Quickstart
==========

Regression
----------

.. code-block:: python

   from alloygbm import GBMRegressor, rmse

   X_train = [
       [0.0, 1.0],
       [1.0, 0.0],
       [2.0, 1.0],
       [3.0, 0.0],
   ]
   y_train = [0.2, 0.9, 1.8, 2.7]

   X_test = [
       [1.5, 1.0],
       [2.5, 0.0],
   ]
   y_test = [1.3, 2.3]

   model = GBMRegressor(
       learning_rate=0.05,
       max_depth=6,
       n_estimators=1200,
       training_policy="auto",
       deterministic=True,
       seed=7,
   )
   model.fit(X_train, y_train)

   predictions = model.predict(X_test)
   print(predictions)
   print("rmse:", rmse(y_test, predictions))

Binary classification
---------------------

.. code-block:: python

   from alloygbm import GBMClassifier, accuracy, log_loss

   model = GBMClassifier(
       learning_rate=0.05,
       max_depth=6,
       n_estimators=500,
       deterministic=True,
       seed=7,
   )
   model.fit(X_train, y_train)  # y must be {0, 1}

   labels = model.predict(X_test)            # [0, 1, 1, 0, ...]
   probas = model.predict_proba(X_test)      # shape (n_samples, 2)

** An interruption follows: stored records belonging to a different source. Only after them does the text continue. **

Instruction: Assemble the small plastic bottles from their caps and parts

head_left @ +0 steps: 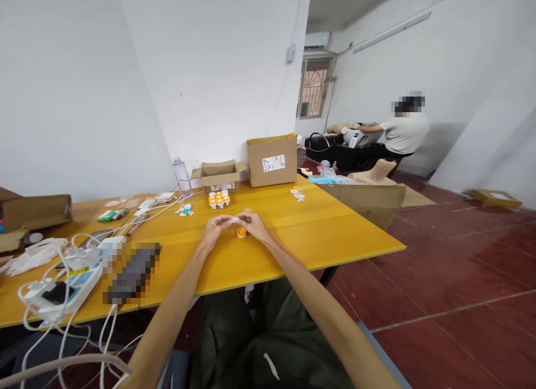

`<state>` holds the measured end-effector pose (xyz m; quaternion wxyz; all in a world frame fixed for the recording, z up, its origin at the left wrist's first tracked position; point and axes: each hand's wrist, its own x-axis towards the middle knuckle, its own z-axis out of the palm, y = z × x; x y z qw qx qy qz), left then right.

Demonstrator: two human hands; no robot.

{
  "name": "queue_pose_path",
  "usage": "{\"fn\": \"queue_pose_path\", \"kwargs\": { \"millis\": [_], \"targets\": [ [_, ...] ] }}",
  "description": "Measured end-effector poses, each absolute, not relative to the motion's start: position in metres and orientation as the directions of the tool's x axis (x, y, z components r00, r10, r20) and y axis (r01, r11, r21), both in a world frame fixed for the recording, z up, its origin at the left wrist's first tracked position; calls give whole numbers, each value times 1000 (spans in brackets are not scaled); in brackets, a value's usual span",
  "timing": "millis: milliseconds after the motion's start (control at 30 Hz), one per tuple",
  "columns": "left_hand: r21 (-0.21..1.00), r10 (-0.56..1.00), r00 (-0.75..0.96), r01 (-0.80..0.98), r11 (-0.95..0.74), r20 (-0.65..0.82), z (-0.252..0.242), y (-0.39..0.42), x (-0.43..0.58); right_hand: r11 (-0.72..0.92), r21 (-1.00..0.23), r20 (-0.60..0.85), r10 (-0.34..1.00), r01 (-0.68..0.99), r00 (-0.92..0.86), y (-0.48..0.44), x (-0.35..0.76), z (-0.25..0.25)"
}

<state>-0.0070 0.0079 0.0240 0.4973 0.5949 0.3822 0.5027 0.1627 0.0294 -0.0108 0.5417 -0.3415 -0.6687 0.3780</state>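
Both my hands meet over the middle of the yellow table. My left hand and my right hand pinch a small white object between their fingertips; I cannot make out what it is. An orange cap lies on the table just below my hands. A cluster of small white bottles with orange caps stands a little farther back.
Two cardboard boxes and a water bottle stand at the wall. Cables, chargers and a power strip crowd the left side. Small white parts lie at the right. Another person works in the far room.
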Motion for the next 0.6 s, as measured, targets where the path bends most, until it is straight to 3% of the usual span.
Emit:
{"fn": "queue_pose_path", "kwargs": {
  "millis": [600],
  "targets": [
    [969, 945, 224, 16, -248, 238, 16, 15, -4, 448, -894, 446, 888, -8, -108, 34, 166, -10]
  ]
}}
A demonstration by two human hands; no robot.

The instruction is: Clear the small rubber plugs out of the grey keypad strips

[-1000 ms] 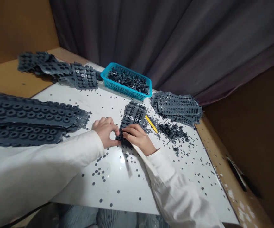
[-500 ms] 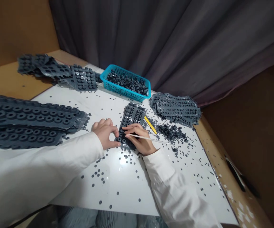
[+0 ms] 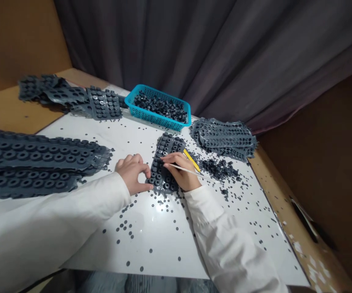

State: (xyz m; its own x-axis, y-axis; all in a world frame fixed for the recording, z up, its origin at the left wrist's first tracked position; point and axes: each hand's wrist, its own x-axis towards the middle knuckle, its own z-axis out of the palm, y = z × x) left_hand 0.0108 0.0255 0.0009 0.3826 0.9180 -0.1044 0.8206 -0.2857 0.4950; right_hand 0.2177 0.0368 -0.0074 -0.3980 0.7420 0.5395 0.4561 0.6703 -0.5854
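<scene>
A dark grey moulded rubber sheet (image 3: 160,174) with rows of ring-shaped parts lies on the white table in front of me. My left hand (image 3: 132,173) grips its near left edge, thumb and index finger curved against it with a gap between them. A thin white stick (image 3: 191,171) is pinched in my right hand (image 3: 180,171), which is over the sheet's right half. That hand's fingertips are close to the rings, and the stick's tip is hidden there. Just past my right hand, partly behind it, lies a yellow pen-like tool (image 3: 192,160).
A blue basket (image 3: 157,121) of small dark parts stands at the back. Moulded sheets (image 3: 26,156) are stacked left, with more (image 3: 104,103) behind. Punched-out sheets (image 3: 224,136) and a pile of dark bits (image 3: 220,169) lie right. Small discs (image 3: 125,226) dot the white table (image 3: 103,256).
My right hand has moved slightly away from me up the sheet, with the stick in it, uncovering more of the near rings. My left hand stays at the edge. The view has shifted slightly.
</scene>
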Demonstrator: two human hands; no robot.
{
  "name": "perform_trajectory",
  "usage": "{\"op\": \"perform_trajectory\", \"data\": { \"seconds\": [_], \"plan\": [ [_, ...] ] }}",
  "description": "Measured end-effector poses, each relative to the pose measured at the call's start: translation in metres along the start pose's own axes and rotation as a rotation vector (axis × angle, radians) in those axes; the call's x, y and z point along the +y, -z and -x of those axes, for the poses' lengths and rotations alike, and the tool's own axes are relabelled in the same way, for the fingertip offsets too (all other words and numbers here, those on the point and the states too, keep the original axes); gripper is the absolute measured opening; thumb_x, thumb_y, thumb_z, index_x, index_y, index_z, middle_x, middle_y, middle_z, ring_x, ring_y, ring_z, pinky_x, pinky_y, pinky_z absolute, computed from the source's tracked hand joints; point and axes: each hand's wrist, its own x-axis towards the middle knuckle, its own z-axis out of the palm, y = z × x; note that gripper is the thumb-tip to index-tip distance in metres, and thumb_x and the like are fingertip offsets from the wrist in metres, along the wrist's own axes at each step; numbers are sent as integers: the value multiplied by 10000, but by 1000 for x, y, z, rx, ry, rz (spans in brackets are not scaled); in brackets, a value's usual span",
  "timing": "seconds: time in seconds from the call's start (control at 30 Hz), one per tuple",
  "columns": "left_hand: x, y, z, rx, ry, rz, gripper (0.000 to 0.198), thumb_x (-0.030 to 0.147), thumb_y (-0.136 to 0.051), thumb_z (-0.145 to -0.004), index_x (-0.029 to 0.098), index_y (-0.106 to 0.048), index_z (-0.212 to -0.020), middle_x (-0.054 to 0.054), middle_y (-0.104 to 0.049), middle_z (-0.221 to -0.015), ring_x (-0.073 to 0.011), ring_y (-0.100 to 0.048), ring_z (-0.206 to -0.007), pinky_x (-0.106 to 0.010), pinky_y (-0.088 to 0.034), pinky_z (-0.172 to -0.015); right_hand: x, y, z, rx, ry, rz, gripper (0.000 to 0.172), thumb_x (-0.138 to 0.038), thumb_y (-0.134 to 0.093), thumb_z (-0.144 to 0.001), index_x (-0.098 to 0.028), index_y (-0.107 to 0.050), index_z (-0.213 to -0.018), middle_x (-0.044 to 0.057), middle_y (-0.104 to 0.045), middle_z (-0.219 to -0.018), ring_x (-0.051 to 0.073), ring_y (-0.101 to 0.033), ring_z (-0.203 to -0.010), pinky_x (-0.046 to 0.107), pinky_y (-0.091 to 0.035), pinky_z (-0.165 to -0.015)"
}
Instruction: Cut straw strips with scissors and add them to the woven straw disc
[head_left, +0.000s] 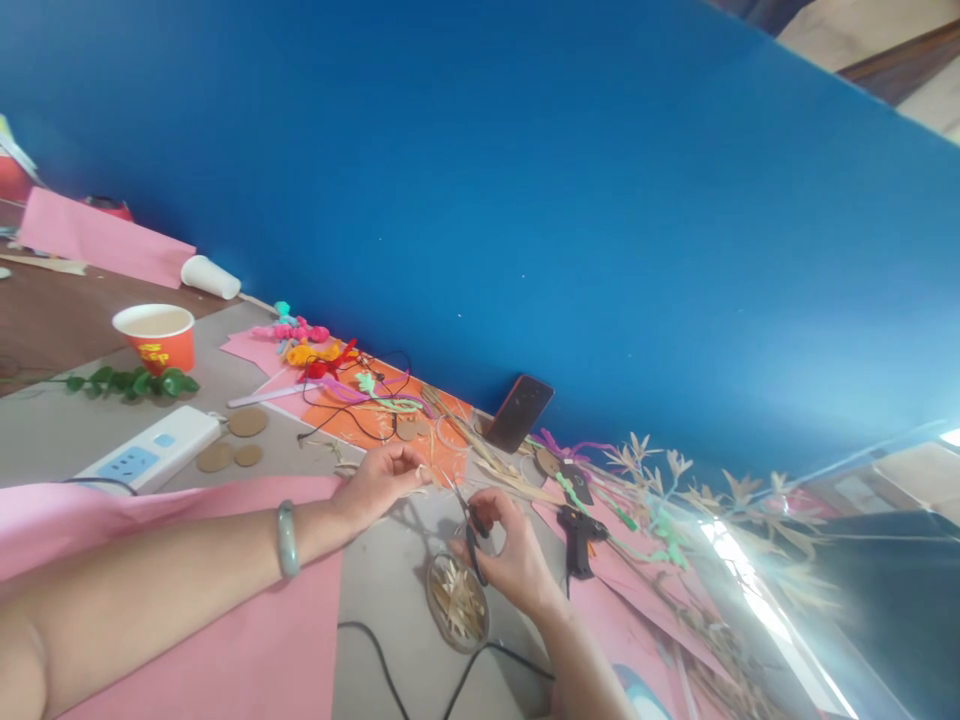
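Note:
My right hand (510, 550) is closed on the black handles of a pair of scissors (470, 519), whose blades point up and to the left. Just left of the blade tips, my left hand (382, 485) pinches a small pale piece (424, 474), perhaps a strip of dry plant, too small to make out. The wrist of that arm carries a green bangle. Below the scissors stands an oval container (430, 600) filled with short straw-coloured cuttings (459, 600).
A black glue gun (579, 540) lies to the right, near dried stems. A phone (519, 413) leans against the blue partition (480, 200). Leftward are a power strip (154, 447), cardboard discs (247, 422) and a paper cup (171, 352). Black cable (375, 650) crosses the front.

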Motion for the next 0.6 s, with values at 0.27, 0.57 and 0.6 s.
{"op": "perform_trajectory", "data": {
  "seconds": [0.27,0.57,0.6],
  "plan": [
    [6,-4,2,56,12,35,252,335,-718,-666,142,-569,-731,-18,-656,-682,-107,-590,-613,-217,-436,-582,0,-3,3,7,44,118,292,-341,-686,-635,-223,-538,-857,-30,-577,-591,176,-506,-666,300,-392,-655],
    [8,-4,3,95,-7,-31,256,350,-710,-669,140,-570,-711,-13,-651,-669,-104,-575,-595,-216,-419,-569,-6,-4,4,12,43,142,293,-318,-722,-617,-235,-536,-826,-46,-600,-554,175,-500,-646,284,-378,-640],
    [8,-5,3,98,-4,-31,259,350,-712,-668,139,-567,-709,-10,-646,-661,-101,-571,-588,-215,-418,-567,-7,-4,4,7,43,140,290,-323,-720,-619,-234,-535,-824,-46,-601,-554,173,-498,-643,283,-377,-641]
  ]
}}
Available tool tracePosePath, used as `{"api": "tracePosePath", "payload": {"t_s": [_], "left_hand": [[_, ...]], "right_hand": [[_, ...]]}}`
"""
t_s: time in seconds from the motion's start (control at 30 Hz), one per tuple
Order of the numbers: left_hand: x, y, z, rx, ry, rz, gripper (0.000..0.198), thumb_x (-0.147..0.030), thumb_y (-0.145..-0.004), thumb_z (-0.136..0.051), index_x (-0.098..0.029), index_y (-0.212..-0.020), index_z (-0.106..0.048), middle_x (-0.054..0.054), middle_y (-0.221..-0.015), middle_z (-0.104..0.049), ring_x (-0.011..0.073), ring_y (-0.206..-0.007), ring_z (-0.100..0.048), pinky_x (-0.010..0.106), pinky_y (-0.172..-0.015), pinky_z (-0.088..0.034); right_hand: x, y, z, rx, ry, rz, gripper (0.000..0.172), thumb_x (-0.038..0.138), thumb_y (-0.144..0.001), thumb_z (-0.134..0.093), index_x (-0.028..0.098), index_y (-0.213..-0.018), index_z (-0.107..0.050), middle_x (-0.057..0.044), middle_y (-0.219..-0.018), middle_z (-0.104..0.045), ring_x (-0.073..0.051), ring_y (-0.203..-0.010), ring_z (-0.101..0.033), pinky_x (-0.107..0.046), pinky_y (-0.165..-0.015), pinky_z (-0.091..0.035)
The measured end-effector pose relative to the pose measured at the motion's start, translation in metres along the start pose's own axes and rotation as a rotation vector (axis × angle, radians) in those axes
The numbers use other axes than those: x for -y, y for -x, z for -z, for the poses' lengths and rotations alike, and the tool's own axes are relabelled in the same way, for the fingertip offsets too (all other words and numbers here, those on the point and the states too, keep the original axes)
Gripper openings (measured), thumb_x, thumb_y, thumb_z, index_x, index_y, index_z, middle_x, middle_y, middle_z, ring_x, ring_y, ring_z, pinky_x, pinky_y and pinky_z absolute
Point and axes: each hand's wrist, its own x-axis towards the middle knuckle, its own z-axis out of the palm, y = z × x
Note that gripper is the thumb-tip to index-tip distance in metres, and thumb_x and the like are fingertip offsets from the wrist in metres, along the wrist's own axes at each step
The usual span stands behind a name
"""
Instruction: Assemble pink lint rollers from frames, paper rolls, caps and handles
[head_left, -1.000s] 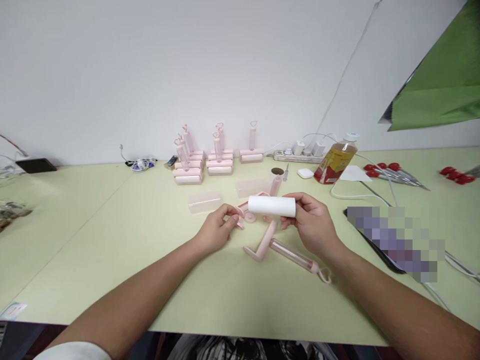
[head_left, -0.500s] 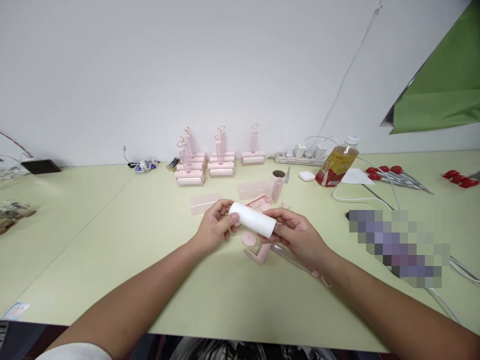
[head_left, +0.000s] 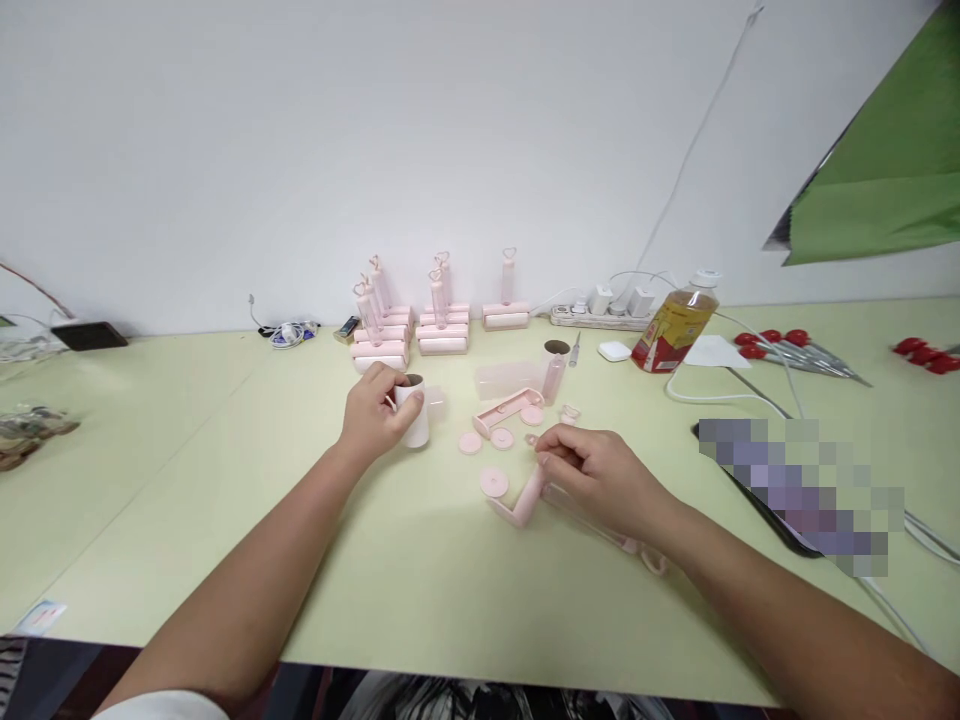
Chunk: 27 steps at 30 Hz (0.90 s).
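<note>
My left hand (head_left: 379,412) is closed around a white lint-roller paper roll (head_left: 417,430), which stands upright on the table with its brown core opening up. My right hand (head_left: 592,465) has its fingers drawn together over the loose pink parts; a small pink piece (head_left: 531,440) shows at the fingertips, and whether they grip it is unclear. Below them lie a pink angled roller arm (head_left: 521,505) and a clear handle tube (head_left: 592,517), partly covered by the hand. Pink discs (head_left: 493,482) and a pink half-shell cover (head_left: 510,408) lie between my hands.
Assembled pink lint rollers (head_left: 442,335) stand in rows by the wall. Clear pink covers (head_left: 504,380) and another roll (head_left: 553,375) sit behind the parts. To the right are a drink bottle (head_left: 673,328), a power strip (head_left: 600,318), red-handled tools (head_left: 799,350) and cables.
The white roll has gone from between both hands to upright on the table at left, still in my left hand. My right hand has let go of it and lowered to the pink parts.
</note>
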Motion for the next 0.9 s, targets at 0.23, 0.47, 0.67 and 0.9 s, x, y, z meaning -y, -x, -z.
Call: {"api": "tracePosePath", "payload": {"t_s": [0.23,0.47,0.67,0.9], "left_hand": [[0.014,0.003,-0.009,0.108,-0.015,0.114,0.017,-0.035,-0.081,-0.062,-0.02,-0.089,-0.062,0.003,-0.097,-0.059,0.0122,-0.073,-0.062,0.022,-0.054,-0.05],[0.012,0.002,-0.007,0.146,-0.035,0.111,0.021,-0.034,-0.082,-0.059,-0.022,-0.099,-0.062,0.003,-0.098,-0.059,0.0128,-0.074,-0.06,0.024,-0.057,-0.051],[-0.014,0.004,-0.003,-0.14,-0.05,0.026,0.03,-0.033,-0.077,-0.063,-0.017,-0.102,-0.06,0.01,-0.109,-0.052,0.0178,-0.085,-0.056,0.03,-0.067,-0.051],[-0.093,0.037,-0.016,0.701,0.852,0.519,0.028,-0.04,-0.084,-0.058,-0.018,-0.103,-0.058,0.0,-0.077,-0.056,0.0114,-0.062,-0.052,0.023,-0.056,-0.042]], "right_hand": [[0.005,0.002,0.014,0.149,0.327,-0.137,0.032,0.042,-0.083,-0.052,0.021,-0.062,-0.043,0.003,-0.054,-0.053,-0.012,-0.049,-0.042,-0.025,-0.046,-0.024],[0.0,0.009,0.02,0.399,0.559,-0.131,0.025,0.043,-0.071,-0.065,0.021,-0.065,-0.053,-0.001,-0.067,-0.061,-0.015,-0.056,-0.05,-0.026,-0.049,-0.025],[-0.002,0.005,0.012,0.345,0.435,0.066,0.019,0.023,-0.075,-0.058,0.02,-0.062,-0.045,0.0,-0.062,-0.054,-0.013,-0.054,-0.043,-0.026,-0.05,-0.024],[0.005,0.005,-0.003,0.144,0.134,0.368,0.012,0.029,-0.084,-0.062,0.02,-0.084,-0.054,-0.003,-0.079,-0.058,-0.015,-0.068,-0.048,-0.025,-0.059,-0.035]]}}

   print("accuracy:", accuracy(y_test, labels))
   print("log_loss:", log_loss(y_test, probas[:, 1]))

``GBMClassifier`` uses binary cross-entropy loss internally and applies a
sigmoid transform to produce probabilities. It inherits sklearn's
``ClassifierMixin`` when sklearn is available.

Learning-to-rank
----------------

.. code-block:: python

   from alloygbm import GBMRanker, ndcg

   model = GBMRanker(
       ranking_objective="rank:ndcg",
       learning_rate=0.05,
       max_depth=6,
       n_estimators=300,
       deterministic=True,
       seed=7,
   )
   model.fit(X_train, y_train, group=query_ids_train)

   scores = model.predict(X_test)
   print("NDCG@10:", ndcg(y_test, scores, group=query_ids_test, k=10))

Supported ranking objectives: ``rank:pairwise``, ``rank:ndcg``,
``rank:xendcg``, ``queryrmse``, ``yetirank``.

Multi-output ranking
--------------------

.. code-block:: python

   from alloygbm import MultiLabelGBMRanker
   import numpy as np

   y_train = np.column_stack([clicks_train, conversions_train])
   model = MultiLabelGBMRanker(
       ranking_objective=["rank:ndcg", "rank:pairwise"],
       learning_rate=0.05,
       n_estimators=300,
       seed=7,
   )
   model.fit(X_train, y_train, group=query_ids_train)

   scores = model.predict(X_test)   # shape (n_rows, n_labels)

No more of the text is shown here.